EXERCISE: Each line from the start of the records through the line containing "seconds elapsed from" is to be transcribed exactly, and no other line is to be included.

TASK DATA:
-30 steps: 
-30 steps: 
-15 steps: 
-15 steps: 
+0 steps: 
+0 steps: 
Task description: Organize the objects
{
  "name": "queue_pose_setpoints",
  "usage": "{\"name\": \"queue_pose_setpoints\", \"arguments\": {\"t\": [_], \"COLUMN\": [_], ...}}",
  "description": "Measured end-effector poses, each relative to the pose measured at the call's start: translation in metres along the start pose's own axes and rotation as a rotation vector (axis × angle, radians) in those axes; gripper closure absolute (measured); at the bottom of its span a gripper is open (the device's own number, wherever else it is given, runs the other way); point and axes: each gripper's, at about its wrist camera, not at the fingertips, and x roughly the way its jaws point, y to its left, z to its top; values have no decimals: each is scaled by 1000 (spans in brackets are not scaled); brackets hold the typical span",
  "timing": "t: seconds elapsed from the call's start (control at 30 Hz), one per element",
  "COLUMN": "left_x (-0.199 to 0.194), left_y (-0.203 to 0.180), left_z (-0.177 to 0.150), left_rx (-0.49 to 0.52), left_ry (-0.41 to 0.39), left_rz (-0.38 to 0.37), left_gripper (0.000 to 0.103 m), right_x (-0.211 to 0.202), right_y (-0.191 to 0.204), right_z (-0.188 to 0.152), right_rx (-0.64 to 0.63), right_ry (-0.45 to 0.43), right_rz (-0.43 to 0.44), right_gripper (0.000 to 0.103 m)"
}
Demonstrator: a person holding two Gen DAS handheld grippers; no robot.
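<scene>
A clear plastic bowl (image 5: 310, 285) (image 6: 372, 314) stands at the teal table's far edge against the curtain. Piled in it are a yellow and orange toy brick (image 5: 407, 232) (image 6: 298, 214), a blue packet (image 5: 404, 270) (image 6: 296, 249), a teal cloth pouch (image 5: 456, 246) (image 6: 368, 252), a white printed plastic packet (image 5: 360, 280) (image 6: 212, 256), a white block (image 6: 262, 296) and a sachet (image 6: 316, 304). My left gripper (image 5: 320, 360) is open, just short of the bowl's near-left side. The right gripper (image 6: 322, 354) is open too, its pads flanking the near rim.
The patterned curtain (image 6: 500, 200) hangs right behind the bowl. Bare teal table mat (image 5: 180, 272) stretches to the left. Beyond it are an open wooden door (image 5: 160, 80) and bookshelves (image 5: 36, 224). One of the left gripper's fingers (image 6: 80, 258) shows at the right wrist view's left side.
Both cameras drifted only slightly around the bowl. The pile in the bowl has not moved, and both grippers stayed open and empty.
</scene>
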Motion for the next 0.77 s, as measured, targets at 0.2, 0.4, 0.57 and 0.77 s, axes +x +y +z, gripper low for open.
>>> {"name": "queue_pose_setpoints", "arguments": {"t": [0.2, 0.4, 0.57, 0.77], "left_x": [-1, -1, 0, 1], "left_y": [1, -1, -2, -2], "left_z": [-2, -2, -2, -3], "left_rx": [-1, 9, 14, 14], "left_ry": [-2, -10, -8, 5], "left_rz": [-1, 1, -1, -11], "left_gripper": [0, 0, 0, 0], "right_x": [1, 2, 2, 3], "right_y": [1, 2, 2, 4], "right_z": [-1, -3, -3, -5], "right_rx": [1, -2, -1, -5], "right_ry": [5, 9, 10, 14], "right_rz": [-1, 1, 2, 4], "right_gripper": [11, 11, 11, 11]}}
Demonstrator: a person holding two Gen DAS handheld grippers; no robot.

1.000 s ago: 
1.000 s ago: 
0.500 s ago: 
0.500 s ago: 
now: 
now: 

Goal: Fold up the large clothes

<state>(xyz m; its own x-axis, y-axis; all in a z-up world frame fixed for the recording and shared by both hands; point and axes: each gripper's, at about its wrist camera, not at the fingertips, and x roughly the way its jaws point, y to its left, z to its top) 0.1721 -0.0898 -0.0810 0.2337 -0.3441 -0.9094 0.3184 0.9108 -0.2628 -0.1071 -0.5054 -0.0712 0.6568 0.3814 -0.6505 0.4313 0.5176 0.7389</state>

ANSWER SECTION:
-30 steps: 
-30 steps: 
-15 steps: 
-15 steps: 
+0 steps: 
+0 steps: 
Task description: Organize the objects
{
  "name": "queue_pose_setpoints",
  "usage": "{\"name\": \"queue_pose_setpoints\", \"arguments\": {\"t\": [_], \"COLUMN\": [_], ...}}",
  "description": "Measured end-effector poses, each relative to the pose measured at the call's start: translation in metres along the start pose's own axes and rotation as a rotation vector (axis × angle, radians) in those axes; gripper closure absolute (measured); at the bottom of its span a gripper is open (the device's own number, wherever else it is given, runs the other way); point and axes: each gripper's, at about its wrist camera, not at the fingertips, and x roughly the way its jaws point, y to its left, z to its top; values have no decimals: each is scaled by 1000 (spans in brackets are not scaled); brackets hold the typical span",
  "timing": "t: seconds elapsed from the call's start (control at 30 Hz), one per element",

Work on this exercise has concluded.